[Extracted material]:

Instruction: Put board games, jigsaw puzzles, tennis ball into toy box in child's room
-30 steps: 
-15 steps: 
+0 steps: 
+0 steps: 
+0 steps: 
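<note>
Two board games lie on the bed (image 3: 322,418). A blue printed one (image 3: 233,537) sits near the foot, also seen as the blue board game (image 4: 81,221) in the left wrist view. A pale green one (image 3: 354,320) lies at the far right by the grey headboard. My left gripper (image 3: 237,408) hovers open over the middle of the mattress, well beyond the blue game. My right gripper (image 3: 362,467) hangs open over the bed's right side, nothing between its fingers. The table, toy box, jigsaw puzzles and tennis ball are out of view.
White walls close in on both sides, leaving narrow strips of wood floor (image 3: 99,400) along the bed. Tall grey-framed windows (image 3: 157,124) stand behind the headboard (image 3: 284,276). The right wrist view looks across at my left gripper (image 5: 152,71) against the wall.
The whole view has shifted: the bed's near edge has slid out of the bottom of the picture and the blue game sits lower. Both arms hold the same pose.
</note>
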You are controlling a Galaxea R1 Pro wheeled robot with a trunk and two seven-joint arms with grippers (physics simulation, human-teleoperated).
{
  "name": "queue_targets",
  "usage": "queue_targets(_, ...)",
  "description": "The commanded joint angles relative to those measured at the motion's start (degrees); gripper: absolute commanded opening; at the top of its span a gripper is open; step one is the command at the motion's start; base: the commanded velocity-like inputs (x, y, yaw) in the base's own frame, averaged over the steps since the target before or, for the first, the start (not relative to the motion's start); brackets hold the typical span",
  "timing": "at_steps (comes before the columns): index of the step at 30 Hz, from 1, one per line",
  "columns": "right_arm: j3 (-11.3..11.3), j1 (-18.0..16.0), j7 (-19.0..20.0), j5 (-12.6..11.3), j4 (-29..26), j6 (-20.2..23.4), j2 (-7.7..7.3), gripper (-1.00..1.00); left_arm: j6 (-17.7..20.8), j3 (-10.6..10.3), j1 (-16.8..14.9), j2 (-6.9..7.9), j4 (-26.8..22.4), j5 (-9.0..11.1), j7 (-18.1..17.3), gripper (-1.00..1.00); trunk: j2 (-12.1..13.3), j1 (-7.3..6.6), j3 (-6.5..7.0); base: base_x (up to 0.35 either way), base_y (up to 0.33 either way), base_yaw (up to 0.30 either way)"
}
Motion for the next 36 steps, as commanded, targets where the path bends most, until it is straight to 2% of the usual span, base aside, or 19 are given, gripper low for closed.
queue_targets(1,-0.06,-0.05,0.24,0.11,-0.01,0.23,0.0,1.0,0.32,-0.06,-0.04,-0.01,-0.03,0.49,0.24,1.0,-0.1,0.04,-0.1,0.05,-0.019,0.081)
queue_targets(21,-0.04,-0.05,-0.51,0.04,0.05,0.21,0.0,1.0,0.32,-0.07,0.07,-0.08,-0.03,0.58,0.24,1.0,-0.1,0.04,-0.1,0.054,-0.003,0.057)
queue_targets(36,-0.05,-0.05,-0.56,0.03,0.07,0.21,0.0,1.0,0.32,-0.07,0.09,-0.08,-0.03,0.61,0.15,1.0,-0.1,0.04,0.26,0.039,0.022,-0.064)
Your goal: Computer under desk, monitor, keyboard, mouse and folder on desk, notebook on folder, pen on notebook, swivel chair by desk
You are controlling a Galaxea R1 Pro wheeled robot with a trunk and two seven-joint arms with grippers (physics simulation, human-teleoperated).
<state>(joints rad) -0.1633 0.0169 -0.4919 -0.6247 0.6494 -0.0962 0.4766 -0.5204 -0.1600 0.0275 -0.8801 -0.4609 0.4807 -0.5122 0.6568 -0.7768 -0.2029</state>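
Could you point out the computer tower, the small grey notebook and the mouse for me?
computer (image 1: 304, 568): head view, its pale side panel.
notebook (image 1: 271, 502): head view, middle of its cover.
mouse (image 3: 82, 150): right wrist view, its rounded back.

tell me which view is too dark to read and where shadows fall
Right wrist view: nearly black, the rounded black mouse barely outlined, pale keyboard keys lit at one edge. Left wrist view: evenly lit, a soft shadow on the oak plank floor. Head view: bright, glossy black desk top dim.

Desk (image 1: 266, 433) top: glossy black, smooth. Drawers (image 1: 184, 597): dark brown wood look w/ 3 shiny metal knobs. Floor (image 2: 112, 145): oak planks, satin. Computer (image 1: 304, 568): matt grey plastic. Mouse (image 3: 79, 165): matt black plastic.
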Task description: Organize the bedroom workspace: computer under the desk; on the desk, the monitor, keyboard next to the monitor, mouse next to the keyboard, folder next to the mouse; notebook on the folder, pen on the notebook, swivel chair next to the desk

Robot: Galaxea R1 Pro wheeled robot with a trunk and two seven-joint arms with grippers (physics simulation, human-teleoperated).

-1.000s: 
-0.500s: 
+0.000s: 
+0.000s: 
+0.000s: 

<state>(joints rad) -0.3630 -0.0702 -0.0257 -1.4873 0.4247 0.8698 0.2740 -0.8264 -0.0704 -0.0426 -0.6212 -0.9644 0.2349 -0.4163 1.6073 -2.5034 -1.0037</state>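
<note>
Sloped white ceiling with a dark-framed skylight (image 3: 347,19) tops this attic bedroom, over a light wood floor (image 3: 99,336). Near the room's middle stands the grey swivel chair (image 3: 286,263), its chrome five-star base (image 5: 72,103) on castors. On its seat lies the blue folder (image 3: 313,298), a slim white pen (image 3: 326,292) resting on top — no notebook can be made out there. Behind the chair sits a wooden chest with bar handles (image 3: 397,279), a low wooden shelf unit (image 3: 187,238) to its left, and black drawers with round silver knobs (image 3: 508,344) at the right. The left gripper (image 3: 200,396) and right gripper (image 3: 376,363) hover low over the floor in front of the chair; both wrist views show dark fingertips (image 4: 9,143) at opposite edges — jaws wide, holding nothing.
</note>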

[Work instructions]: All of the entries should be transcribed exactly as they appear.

[Result for this task]:
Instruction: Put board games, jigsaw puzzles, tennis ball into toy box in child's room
-30 steps: 
-15 steps: 
+0 steps: 
+0 steps: 
+0 steps: 
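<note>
Two board games lie on the bed (image 3: 322,418). A blue printed one (image 3: 233,537) sits near the foot, also seen as the blue board game (image 4: 81,221) in the left wrist view. A pale green one (image 3: 354,320) lies at the far right by the grey headboard. My left gripper (image 3: 237,408) hovers open over the middle of the mattress, well beyond the blue game. My right gripper (image 3: 362,467) hangs open over the bed's right side, nothing between its fingers. The table, toy box, jigsaw puzzles and tennis ball are out of view.
White walls close in on both sides, leaving narrow strips of wood floor (image 3: 99,400) along the bed. Tall grey-framed windows (image 3: 157,124) stand behind the headboard (image 3: 284,276). The right wrist view looks across at my left gripper (image 5: 152,71) against the wall.
The whole view has shifted: the bed's near edge has slid out of the bottom of the picture and the blue game sits lower. Both arms hold the same pose.
</note>
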You are controlling a Galaxea R1 Pro wheeled robot with a trunk and two seven-joint arms with grippers (physics simulation, human-teleoperated).
{
  "name": "queue_targets",
  "usage": "queue_targets(_, ...)",
  "description": "The commanded joint angles relative to those measured at the motion's start (degrees); gripper: absolute commanded opening; at the top of its span a gripper is open; step one is the command at the motion's start; base: the commanded velocity-like inputs (x, y, yaw) in the base's own frame, averaged over the steps since the target before or, for the first, the start (not relative to the motion's start); brackets hold the typical span",
  "timing": "at_steps (comes before the columns): index of the step at 30 Hz, from 1, one per line",
  "columns": "right_arm: j3 (-11.3..11.3), j1 (-18.0..16.0), j7 (-19.0..20.0), j5 (-12.6..11.3), j4 (-29..26), j6 (-20.2..23.4), j2 (-7.7..7.3), gripper (-1.00..1.00); left_arm: j6 (-17.7..20.8), j3 (-10.6..10.3), j1 (-16.8..14.9), j2 (-6.9..7.9), j4 (-26.8..22.4), j5 (-9.0..11.1), j7 (-18.1..17.3), gripper (-1.00..1.00); trunk: j2 (-12.1..13.3), j1 (-7.3..6.6), j3 (-6.5..7.0); base: base_x (up to 0.35 either way), base_y (up to 0.33 either way), base_yaw (up to 0.30 either way)"
}
Motion for the next 36 steps, as commanded, targets where the path bends most, until it is straight to 2% of the usual span, base aside, or 19 are given, gripper low for closed.
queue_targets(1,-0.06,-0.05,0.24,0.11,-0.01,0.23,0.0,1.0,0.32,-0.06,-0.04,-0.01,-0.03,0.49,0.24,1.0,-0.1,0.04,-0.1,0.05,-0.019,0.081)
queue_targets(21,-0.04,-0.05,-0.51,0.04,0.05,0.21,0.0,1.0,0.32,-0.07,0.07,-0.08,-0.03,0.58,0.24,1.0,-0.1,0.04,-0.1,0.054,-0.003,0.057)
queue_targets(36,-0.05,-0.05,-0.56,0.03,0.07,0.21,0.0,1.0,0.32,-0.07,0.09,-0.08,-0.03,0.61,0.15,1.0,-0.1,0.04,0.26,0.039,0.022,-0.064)
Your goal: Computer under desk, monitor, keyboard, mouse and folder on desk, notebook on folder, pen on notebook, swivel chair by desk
You are controlling a Galaxea R1 Pro wheeled robot with a trunk and two seven-joint arms with grippers (physics simulation, human-teleoperated).
<state>(joints rad) -0.1633 0.0169 -0.4919 -0.6247 0.6494 -0.0962 0.4766 -0.5204 -0.1600 0.0275 -0.8801 -0.4609 0.4807 -0.5122 0.6568 -0.7768 -0.2029</state>
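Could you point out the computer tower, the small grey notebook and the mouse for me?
computer (image 1: 304, 568): head view, its pale side panel.
notebook (image 1: 271, 502): head view, middle of its cover.
mouse (image 3: 82, 150): right wrist view, its rounded back.

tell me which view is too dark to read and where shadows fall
Right wrist view: nearly black, the rounded black mouse barely outlined, pale keyboard keys lit at one edge. Left wrist view: evenly lit, a soft shadow on the oak plank floor. Head view: bright, glossy black desk top dim.

Desk (image 1: 266, 433) top: glossy black, smooth. Drawers (image 1: 184, 597): dark brown wood look w/ 3 shiny metal knobs. Floor (image 2: 112, 145): oak planks, satin. Computer (image 1: 304, 568): matt grey plastic. Mouse (image 3: 79, 165): matt black plastic.
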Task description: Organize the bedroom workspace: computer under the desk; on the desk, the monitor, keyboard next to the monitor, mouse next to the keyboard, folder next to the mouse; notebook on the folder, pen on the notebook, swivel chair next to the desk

Robot: Galaxea R1 Pro wheeled robot with a trunk and two seven-joint arms with grippers (physics simulation, human-teleoperated).

-1.000s: 
-0.500s: 
+0.000s: 
+0.000s: 
+0.000s: 

<state>(joints rad) -0.3630 -0.0702 -0.0257 -1.4873 0.4247 0.8698 0.2740 -0.8264 -0.0704 -0.0426 -0.6212 -0.9644 0.2349 -0.4163 1.6073 -2.5034 -1.0037</state>
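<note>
Sloped white ceiling with a dark-framed skylight (image 3: 347,19) tops this attic bedroom, over a light wood floor (image 3: 99,336). Near the room's middle stands the grey swivel chair (image 3: 286,263), its chrome five-star base (image 5: 72,103) on castors. On its seat lies the blue folder (image 3: 313,298), a slim white pen (image 3: 326,292) resting on top — no notebook can be made out there. Behind the chair sits a wooden chest with bar handles (image 3: 397,279), a low wooden shelf unit (image 3: 187,238) to its left, and black drawers with round silver knobs (image 3: 508,344) at the right. The left gripper (image 3: 200,396) and right gripper (image 3: 376,363) hover low over the floor in front of the chair; both wrist views show dark fingertips (image 4: 9,143) at opposite edges — jaws wide, holding nothing.
</note>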

Nothing more is required for this exercise.